Melbourne practitioner Robyn Erskine, of Brooke Bird, agreed with the grim assessment.

Brooke Bird’s staff focus on turning around, or winding up, small- to medium-sized businesses.

They’re busy and expect to have more staff on by this time next year.

“It’s really tough times out there for small business, and it has been for a number of years,” Mrs Erskine said.

“But it’s across the board and, unlike in other periods where we have seen a particular sector [struggling], it’s every sector.”

Retailers at the epicentre of pain

While there is a general malaise, the pain is being felt in one of the most visible areas of the economy — retail. Wage stagnation and low consumer confidence have snapped wallets shut.

“Certainly we know that retail is really struggling and confidence is down generally,” Mrs Erskine said.

“People are just not spending, and not spending maybe because they just don’t have the money.

“It’s not necessarily a ‘confidence’ thing, some people just don’t have money to spend, that’s what we’re seeing.”

New research backs up the vibe. Half of the retailers surveyed by consulting firm Deloitte said 2019 sales were flat or negative.

Retailers expect that to continue, with the worst sales conditions for six years — a fifth expect no growth and just a third, the highest proportion in the survey’s history, tip sales to be up by a weak 2 per cent.

ARITA covers more than 2,000 practitioners.

The industry is counter-cyclical, meaning its fortunes are generally the opposite of the broader economy. As a result of a long run of good times, liquidator numbers are at almost record lows.

“But what’s been really interesting though over the last couple of months, we’ve seen a significant upsurge in recruitment for insolvency professionals,” Mr Winter said.

“So the market is already starting to gear up in expectation of a downturn.”

Mrs Erskine is worried about the coming year, even though it promises to be a time of growth for her firm and industry.

Previous downturns, like the recession of the 1990s and the global financial crisis of a decade ago, had an impact across society, but largely concerned corporate debt.
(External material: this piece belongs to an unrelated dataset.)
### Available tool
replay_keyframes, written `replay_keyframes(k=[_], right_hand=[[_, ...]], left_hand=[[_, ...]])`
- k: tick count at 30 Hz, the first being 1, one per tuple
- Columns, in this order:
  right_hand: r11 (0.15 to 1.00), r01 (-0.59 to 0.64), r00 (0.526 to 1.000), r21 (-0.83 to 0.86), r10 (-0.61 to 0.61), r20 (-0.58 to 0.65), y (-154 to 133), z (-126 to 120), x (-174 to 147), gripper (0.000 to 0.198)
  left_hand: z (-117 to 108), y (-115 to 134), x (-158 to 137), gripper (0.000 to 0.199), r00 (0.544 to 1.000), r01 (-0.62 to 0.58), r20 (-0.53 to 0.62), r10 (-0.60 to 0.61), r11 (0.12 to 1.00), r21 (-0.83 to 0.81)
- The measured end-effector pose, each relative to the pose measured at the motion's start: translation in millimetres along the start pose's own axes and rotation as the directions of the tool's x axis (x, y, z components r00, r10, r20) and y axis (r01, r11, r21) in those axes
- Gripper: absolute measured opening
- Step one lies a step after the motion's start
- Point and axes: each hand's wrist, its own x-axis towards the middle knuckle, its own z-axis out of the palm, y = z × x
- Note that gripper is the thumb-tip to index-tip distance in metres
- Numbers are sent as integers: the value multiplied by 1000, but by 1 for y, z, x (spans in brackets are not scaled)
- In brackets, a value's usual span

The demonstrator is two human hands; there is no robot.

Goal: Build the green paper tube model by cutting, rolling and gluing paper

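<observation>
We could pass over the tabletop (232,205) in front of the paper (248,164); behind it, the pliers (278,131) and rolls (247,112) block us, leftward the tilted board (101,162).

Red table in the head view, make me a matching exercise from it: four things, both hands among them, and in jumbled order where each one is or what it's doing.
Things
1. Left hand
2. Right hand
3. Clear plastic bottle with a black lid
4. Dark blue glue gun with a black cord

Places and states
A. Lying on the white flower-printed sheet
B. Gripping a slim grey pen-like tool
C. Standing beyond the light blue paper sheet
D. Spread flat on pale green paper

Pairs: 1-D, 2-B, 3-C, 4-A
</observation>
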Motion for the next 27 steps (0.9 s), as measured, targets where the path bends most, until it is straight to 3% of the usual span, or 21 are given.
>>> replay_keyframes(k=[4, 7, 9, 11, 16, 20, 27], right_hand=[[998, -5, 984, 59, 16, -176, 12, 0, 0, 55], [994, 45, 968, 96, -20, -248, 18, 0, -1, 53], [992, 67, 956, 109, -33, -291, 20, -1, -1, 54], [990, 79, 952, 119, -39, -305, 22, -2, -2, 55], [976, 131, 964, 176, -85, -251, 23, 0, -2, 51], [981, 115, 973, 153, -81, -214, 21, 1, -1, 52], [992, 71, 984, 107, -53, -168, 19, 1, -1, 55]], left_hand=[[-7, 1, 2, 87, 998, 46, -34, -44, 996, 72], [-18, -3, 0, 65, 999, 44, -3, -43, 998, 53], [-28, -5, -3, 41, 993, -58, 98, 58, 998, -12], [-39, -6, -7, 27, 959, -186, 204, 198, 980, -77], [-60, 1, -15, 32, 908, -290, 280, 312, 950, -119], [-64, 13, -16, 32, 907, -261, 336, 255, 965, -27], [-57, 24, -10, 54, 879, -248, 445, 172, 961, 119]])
Mrs Erskine is worried economic change means this slowdown will hit families even harder.

“The 1990s, the GFC, that certainly hit sectors in our economy and certainly some families were very much affected,” she said.

The insolvency practitioner is urging businesses to tackle problems, rather than ignoring them.

“The earlier the better,” she said.

“It sounds a bit strange, but the fact is that if we can see people early we can perhaps put some remediation work together to turn something around.

“But if they leave things too late, it’s very difficult to actually do anything other than to wind them up.”

Review poses questions

The industry isn’t without its own problems. Australian small business ombudsman Kate Carnell is holding an inquiry into the experiences of the more than 8,000 companies that enter administration each year.

“We’re looking at how we make this system better for small businesses and farmers,” she said, launching the inquiry in October.

“Improve the transparency, and hopefully have a system that encourages more turnaround than liquidation.

“The banking royal commission didn’t look at insolvency practices, even though this is one of those issues that is raised time and time again by small businesses, farmers and others. So we think this was a big gap.”

Ms Carnell has concerns about the low rate of business owners that are able to restructure, and whether some liquidators have a conflict of interest.

The peak body — which hasn’t been invited to make a submission — is concerned it’s a hatchet job.

“We’ve had significant numbers of reviews into this profession for many years,” Mr Winter responded.

“There’s been significant law reform and we have two regulators that oversee this profession.

“If that’s not enough of a review, frankly we don’t know what is.”

Mrs Erskine understands the dim view the field is held in, but wants people to know they’re working to fix tough situations.

“We’re not all evil people out there trying to, you know, steal the food off people’s plates and sell houses,” she said.

“We’re really about rehabilitation and really about trying to help people move forward from a very difficult period in their lives.”

David Llewellyn-Smith
Latest posts by David Llewellyn-Smith (see all)


  1. “We’re not all evil people out there trying to, you know, steal the food off people’s plates and sell houses,”
    That food on the plate is in peril! It’s going to go. But the house? Who do they sell it to? ( I know! Everything has a price)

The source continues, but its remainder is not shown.